Dan Fuss, vice chairman of Loomis Sayles & Co., said Tuesday that he thinks the U.S. is in "the foothills" of a rising interest-rate environment in which one needs to focus on individual security selection.
Fuss gave his views to approximately 300 attendees at the second-day opening session of the 3rd Annual Financial Advisor Symposium, produced by Financial Advisor magazine, in Weston, Fla.
But the U.S. central bank is not likely to start tightening until unemployment falls below 7% and it's apparent the decline is sustainable, says Fuss, who believes it could be another year or 18 months before we start seeing these major changes.

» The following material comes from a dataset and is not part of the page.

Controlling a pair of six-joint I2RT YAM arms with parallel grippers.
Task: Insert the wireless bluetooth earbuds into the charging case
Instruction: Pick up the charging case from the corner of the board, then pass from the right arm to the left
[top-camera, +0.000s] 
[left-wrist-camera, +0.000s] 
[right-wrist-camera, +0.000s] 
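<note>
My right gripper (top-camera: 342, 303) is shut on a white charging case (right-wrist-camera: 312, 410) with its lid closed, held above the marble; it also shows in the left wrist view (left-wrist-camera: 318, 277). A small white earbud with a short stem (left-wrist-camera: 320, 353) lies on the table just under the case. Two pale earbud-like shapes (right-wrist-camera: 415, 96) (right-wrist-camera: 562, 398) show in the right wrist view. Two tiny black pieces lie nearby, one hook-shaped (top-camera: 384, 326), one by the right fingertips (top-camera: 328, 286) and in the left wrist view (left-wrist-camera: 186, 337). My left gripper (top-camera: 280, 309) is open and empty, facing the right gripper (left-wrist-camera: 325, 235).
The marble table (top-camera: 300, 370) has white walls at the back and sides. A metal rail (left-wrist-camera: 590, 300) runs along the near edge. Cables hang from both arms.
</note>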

"If that is the case, how do you deal with it? You substitute specific risk for market risk," said Fuss, who has been an investment manager for 57 years and was Morningstar's 2009 fixed-income manager of the year.

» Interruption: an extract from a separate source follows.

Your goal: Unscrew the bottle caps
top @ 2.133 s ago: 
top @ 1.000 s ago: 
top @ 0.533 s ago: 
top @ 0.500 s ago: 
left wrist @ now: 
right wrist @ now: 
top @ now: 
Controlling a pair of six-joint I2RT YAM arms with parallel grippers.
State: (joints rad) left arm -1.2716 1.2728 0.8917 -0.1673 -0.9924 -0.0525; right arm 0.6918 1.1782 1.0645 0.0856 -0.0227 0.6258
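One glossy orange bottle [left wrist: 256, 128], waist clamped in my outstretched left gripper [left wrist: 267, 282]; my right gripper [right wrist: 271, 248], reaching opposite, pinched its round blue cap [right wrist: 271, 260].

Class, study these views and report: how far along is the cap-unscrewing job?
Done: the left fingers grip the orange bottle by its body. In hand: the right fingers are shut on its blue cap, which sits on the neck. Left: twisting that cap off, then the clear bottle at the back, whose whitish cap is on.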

However, one specific risk investors should avoid when interest rates rise is national government financing, Fuss said. "That's going to flatten and will provide the lowest return. It obviously shifts you in the U.S. to corporate securities. Stocks happen to be corporate securities. Bonds happen to be corporate securities."
In a growing market, stocks of corporations that are market-share dominant tend to do well, Fuss said, and certain corporate bonds do well.

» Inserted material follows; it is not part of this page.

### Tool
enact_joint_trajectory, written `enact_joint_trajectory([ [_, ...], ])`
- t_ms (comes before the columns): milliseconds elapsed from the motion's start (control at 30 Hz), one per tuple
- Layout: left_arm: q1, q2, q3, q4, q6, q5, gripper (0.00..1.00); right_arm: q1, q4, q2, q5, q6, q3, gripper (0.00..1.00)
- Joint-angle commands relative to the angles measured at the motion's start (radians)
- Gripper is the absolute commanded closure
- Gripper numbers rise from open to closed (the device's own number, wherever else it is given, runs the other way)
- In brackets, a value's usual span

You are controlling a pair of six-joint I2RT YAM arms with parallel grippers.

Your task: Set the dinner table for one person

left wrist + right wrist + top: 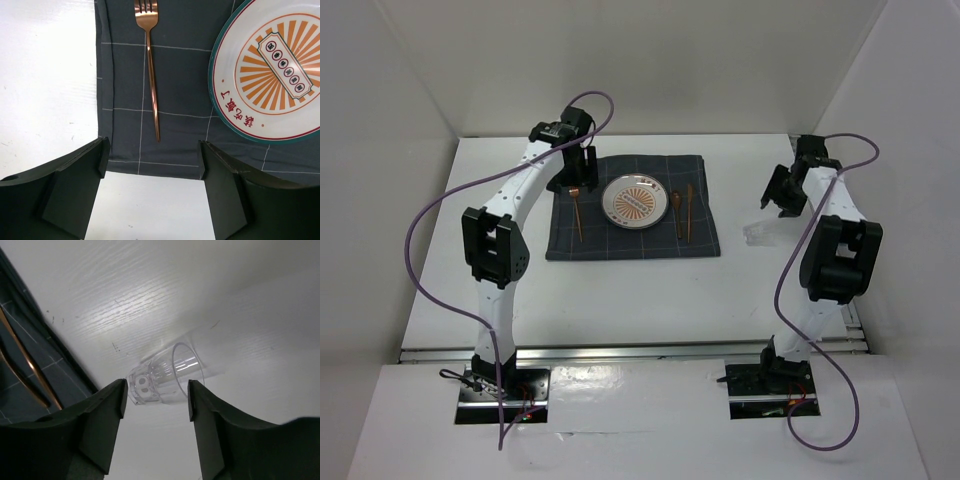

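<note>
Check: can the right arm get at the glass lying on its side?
Probably yes: the right claw hangs open over the glass, with nothing between them.

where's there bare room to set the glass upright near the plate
Bare tabletop runs wide between the mat's near edge and the arm bases, and a narrower strip lies between the mat's right edge and the tipped glass. The mat itself is crowded: fork, plate, spoon.

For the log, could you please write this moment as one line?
left gripper open near fork; right gripper open near toppled glass; plate on mat
</note>
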Motion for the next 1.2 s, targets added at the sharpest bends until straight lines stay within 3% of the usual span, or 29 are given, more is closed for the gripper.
enact_joint_trajectory([
  [0, -0.003, -0.038, 0.01, -0.012, 0.018, -0.016, 0.12, -0.005, -0.042, -0.058, -0.004, 0.002, -0.007, 0.26],
  [133, -0.012, -0.038, 0.019, -0.012, 0.018, -0.016, 0.12, -0.005, -0.028, -0.081, -0.004, -0.008, -0.068, 0.08],
  [333, -0.021, -0.038, 0.019, -0.031, 0.027, -0.025, 0.12, -0.005, 0.016, -0.058, -0.092, -0.017, -0.108, 0.08],
  [667, -0.021, -0.038, 0.019, -0.04, 0.027, -0.036, 0.12, -0.005, 0.068, -0.059, -0.176, -0.026, -0.149, 0.32],
  [1000, -0.03, -0.038, 0.019, -0.04, 0.027, -0.045, 0.12, -0.005, 0.097, -0.029, -0.215, -0.035, -0.149, 0.34],
  [1167, -0.03, -0.038, -0.001, -0.04, 0.027, -0.054, 0.12, -0.005, 0.076, -0.019, -0.143, -0.044, -0.111, 0.34],
])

"But it is a credit negative. We don't want forget this," Fuss stressed. "You don't run out and buy low-rate bonds just because they have more yield, because a lot of them won't survive in this environment. And that is very reminiscent of the '70s."
One attendee asked Fuss what would happen if he is wrong and interest rates don't go up.
"I've been wrong a lot!" Fuss quipped. "I don't know. That is the major risk if you're substituting for market risk with specific risk. You'd be better off if I'm wrong to run out and buy the longest thing out there."
Fuss added that investors also can consider currency to balance the risk of rising rates, Fuss added. "To the degree you have the ability or the desire to deal with other currencies, you can come up with some alternatives here that make every bit as much sense. We've done that with a chunk of the portfolio. We have Canada, Australia, New Zealand."